WORK REQUEST: Among the entries below, please repeat exactly and only the lines from the line containing "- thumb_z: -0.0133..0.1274" to the line containing "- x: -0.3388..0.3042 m", both lines included.
** Opening DATA FOR ANALYSIS block **
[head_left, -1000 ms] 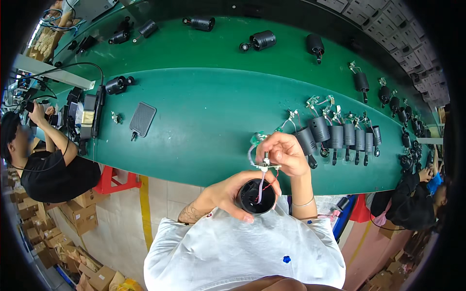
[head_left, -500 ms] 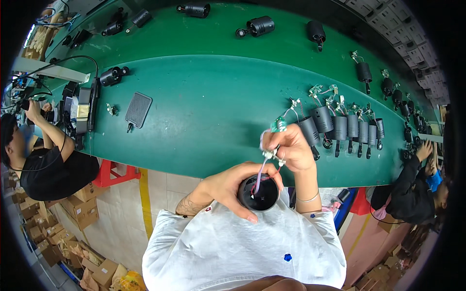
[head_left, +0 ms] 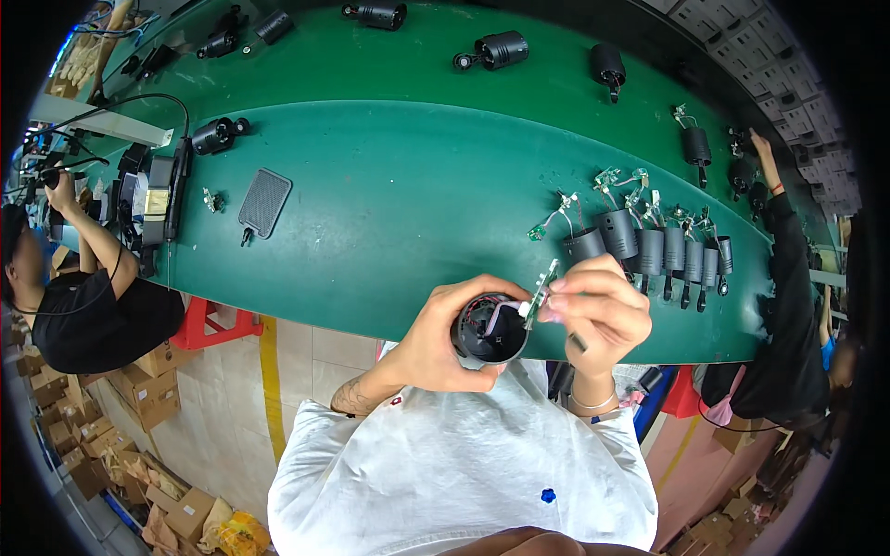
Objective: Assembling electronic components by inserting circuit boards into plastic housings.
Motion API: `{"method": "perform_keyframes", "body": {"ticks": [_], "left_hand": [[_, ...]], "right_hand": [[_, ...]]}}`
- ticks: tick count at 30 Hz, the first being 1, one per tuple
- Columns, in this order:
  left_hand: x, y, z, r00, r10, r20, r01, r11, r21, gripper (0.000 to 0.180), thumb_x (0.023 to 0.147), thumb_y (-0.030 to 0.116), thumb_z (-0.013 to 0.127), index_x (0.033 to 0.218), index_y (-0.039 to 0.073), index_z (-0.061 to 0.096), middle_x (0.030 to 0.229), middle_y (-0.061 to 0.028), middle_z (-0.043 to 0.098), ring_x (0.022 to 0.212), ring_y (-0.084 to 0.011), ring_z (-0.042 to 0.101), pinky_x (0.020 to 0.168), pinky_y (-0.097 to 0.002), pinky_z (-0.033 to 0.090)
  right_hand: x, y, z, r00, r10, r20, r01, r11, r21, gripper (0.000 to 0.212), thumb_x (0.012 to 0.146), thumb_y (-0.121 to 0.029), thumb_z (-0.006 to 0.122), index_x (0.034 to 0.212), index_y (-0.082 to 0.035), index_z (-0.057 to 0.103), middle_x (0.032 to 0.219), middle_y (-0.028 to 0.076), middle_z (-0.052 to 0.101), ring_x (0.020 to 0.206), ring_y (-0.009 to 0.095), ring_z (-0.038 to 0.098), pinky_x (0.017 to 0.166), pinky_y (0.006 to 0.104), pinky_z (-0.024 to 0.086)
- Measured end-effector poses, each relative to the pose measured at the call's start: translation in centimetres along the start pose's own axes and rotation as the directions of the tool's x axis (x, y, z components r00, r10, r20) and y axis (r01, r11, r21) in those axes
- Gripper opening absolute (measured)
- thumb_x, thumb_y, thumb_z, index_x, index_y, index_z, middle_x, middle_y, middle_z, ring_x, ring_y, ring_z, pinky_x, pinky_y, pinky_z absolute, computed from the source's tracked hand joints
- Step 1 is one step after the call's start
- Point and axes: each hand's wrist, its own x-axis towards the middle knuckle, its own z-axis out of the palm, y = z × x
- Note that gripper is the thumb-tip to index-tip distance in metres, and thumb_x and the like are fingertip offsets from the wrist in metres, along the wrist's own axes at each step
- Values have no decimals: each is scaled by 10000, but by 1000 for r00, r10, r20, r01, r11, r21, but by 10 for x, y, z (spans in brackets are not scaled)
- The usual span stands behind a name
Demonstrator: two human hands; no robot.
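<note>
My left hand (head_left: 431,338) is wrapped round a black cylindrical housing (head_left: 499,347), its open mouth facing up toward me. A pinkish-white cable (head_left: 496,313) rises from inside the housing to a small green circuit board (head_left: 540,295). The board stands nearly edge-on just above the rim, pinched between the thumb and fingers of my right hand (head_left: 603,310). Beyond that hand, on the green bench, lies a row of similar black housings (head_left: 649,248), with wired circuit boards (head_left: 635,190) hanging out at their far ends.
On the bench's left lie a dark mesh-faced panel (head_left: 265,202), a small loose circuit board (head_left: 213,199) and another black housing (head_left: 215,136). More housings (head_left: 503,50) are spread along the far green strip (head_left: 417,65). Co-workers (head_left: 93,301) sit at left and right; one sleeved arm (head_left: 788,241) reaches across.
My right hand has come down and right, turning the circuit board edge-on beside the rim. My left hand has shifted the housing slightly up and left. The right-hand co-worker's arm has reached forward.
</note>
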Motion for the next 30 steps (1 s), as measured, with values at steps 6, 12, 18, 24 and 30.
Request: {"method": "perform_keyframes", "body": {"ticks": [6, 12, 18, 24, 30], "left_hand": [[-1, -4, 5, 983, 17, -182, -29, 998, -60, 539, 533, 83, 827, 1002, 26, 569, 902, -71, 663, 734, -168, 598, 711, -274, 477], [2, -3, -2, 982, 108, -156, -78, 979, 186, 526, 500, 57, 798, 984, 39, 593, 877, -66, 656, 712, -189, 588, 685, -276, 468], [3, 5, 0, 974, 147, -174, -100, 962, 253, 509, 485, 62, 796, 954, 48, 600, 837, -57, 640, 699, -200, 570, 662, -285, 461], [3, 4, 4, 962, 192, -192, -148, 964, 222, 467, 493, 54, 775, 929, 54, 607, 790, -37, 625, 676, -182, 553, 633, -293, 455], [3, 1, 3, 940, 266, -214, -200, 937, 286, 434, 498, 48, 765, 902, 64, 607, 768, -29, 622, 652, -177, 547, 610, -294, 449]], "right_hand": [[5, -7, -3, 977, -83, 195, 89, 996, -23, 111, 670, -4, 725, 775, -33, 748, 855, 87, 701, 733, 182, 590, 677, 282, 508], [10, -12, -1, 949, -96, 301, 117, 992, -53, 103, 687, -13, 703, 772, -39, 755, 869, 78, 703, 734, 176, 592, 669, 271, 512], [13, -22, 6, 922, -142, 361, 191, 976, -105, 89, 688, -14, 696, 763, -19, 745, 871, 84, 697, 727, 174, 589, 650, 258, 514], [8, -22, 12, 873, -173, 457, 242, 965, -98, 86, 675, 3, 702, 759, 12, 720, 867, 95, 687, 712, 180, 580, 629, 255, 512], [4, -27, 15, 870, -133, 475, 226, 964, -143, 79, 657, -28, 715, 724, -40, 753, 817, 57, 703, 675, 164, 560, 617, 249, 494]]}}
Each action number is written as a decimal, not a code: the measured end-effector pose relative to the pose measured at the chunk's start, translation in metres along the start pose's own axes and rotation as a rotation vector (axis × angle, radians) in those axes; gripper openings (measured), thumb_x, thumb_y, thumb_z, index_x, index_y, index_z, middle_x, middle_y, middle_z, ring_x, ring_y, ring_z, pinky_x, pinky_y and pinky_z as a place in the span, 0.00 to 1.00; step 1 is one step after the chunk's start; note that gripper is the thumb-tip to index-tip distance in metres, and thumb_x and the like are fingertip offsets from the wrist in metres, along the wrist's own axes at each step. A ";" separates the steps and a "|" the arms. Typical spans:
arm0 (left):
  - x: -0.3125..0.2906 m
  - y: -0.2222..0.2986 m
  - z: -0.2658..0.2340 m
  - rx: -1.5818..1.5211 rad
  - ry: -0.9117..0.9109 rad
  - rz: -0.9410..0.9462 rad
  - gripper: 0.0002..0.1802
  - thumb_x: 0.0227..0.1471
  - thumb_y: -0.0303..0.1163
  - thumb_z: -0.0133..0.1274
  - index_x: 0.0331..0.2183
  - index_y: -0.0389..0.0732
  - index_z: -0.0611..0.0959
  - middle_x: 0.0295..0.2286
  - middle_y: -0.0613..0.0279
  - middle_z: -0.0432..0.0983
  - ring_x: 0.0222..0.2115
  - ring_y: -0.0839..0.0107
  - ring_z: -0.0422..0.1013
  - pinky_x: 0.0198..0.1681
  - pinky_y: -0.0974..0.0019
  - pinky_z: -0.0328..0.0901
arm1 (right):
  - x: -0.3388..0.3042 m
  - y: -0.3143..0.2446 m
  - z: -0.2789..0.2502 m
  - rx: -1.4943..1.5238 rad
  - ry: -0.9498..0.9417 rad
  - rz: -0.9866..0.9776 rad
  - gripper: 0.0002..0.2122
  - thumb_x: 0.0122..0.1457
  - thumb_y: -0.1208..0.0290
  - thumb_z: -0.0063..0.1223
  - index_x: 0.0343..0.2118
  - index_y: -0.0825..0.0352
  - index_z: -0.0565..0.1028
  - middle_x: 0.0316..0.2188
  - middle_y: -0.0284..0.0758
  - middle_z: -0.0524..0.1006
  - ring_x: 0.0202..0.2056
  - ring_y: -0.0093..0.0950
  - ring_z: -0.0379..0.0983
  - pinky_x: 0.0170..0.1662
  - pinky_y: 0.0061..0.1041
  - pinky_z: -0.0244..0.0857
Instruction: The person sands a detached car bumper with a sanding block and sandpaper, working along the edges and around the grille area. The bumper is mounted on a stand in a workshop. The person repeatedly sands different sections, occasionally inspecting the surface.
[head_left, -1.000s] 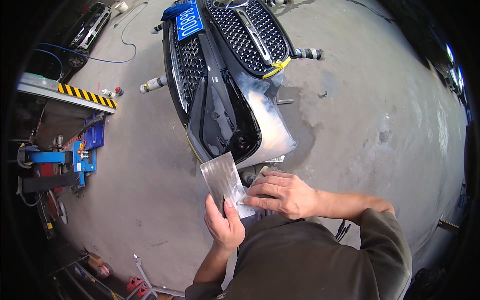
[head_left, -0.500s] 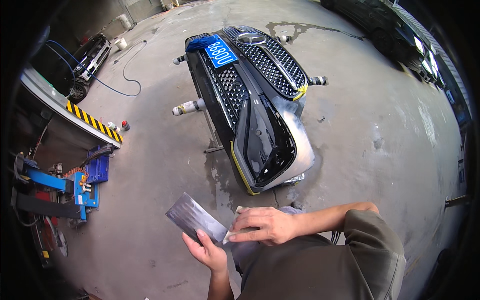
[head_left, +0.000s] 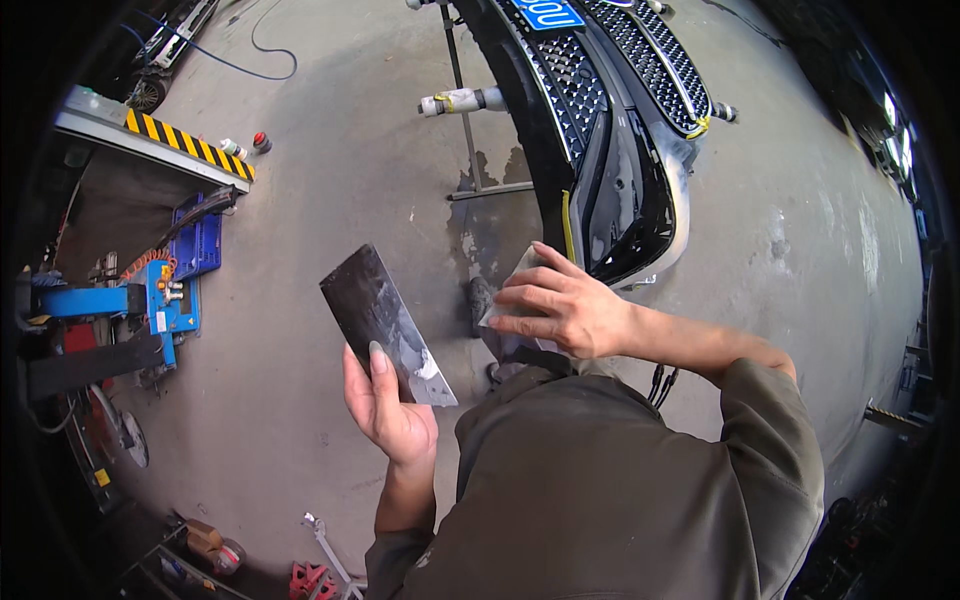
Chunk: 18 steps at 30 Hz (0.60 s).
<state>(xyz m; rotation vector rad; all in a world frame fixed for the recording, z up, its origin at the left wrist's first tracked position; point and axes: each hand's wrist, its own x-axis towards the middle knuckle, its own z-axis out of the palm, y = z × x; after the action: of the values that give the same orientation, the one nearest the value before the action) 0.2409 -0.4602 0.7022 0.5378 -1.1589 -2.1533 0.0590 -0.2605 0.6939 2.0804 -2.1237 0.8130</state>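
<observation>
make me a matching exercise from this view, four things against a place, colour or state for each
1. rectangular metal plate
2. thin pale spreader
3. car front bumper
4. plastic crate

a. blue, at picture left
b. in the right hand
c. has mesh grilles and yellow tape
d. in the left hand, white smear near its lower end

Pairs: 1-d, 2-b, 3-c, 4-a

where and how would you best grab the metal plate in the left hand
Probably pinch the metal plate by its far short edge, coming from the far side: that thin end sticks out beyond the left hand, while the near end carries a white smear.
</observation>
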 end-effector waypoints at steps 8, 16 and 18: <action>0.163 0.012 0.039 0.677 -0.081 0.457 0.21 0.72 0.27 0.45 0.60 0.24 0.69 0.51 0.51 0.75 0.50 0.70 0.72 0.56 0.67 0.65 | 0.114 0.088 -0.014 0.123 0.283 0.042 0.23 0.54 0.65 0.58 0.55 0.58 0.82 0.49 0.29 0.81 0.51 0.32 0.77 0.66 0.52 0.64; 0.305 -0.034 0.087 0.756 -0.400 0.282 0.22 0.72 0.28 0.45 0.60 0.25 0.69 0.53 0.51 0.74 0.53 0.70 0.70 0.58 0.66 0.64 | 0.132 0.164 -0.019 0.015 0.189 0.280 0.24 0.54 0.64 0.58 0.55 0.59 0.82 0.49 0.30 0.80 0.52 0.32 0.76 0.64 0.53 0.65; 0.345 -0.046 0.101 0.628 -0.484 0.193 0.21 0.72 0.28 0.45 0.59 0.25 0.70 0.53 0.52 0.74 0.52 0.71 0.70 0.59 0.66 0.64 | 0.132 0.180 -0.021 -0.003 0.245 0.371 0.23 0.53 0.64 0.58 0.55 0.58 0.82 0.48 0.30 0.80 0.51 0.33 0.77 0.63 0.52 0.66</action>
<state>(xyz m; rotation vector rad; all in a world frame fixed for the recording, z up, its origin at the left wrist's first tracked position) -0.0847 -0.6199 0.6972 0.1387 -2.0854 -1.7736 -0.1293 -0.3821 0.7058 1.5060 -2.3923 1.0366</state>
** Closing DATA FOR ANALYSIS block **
RESPONSE BOX:
  - thumb_z: -0.0133..0.1274
  - index_x: 0.0331..0.2183
  - index_y: -0.0389..0.0732
  - index_z: -0.0611..0.0959
  - middle_x: 0.0295..0.2286
  - middle_y: -0.0613..0.0279
  - middle_z: -0.0432..0.0983
  - ring_x: 0.0222..0.2115
  - ring_y: -0.0839..0.0107
  - ring_z: -0.0422..0.1013
  - pinky_x: 0.0198..0.1681
  - pinky_y: -0.0974..0.0019
  - pinky_z: -0.0328..0.0901
arm1 (right):
  - x: -0.3388..0.3042 m

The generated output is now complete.